*** Opening THE DATA ***
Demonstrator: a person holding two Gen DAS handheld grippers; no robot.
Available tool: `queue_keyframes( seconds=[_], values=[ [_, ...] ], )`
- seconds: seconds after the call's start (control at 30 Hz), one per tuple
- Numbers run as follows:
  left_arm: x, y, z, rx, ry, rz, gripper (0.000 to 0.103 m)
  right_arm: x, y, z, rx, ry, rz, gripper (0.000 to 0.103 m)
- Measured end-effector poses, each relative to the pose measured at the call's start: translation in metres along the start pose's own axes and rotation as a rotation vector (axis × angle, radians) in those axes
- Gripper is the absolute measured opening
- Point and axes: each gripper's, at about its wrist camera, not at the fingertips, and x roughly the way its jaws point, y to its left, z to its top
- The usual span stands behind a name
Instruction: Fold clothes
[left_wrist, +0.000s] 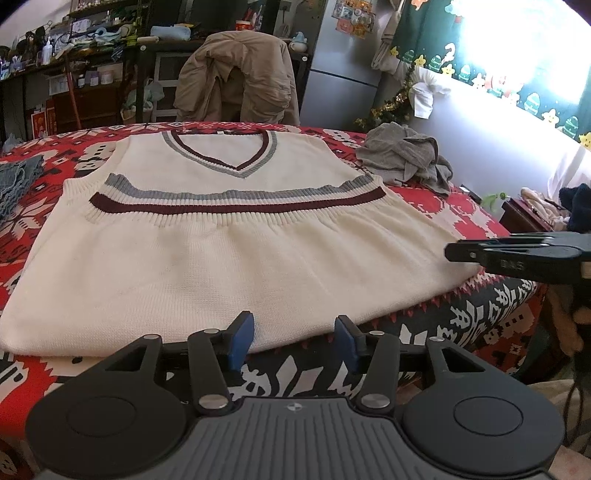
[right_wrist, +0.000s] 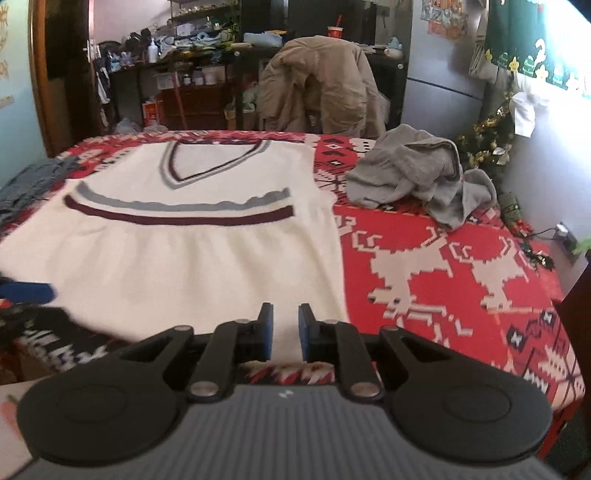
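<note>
The table (left_wrist: 480, 317), under its red patterned cloth, carries the cream knit vest (left_wrist: 221, 258) spread flat with the V-neck at the far side and its striped hem folded up over the chest, so the near edge is a doubled fold lying close to the table's front edge. From here the main risk, as I judge it, is that a grab takes only the top layer of that fold; the layers would then slide apart and the fold skew. A second hazard is the crumpled grey garment (right_wrist: 413, 177) lying near the vest's right side, which a wide sideways fold could drag in (the blue knit piece (left_wrist: 18, 177) on the far left looks well apart). The left gripper (left_wrist: 293, 341) hovers at the near edge with its blue pads wide apart, holding nothing. The right gripper (right_wrist: 286, 332) sits over the near right corner, pads narrowly apart with cream fabric showing between them, though I cannot tell whether it actually pinches the cloth.
</note>
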Motion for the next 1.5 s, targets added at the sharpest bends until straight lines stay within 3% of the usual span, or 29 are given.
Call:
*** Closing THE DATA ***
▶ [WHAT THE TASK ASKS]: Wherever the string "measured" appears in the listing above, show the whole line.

▶ [ANSWER SECTION]:
- Measured end-effector poses, each relative to the pose measured at the call's start: translation in metres along the start pose's own axes and rotation as a rotation vector (axis × angle, radians) in those axes
- Gripper is the absolute measured opening

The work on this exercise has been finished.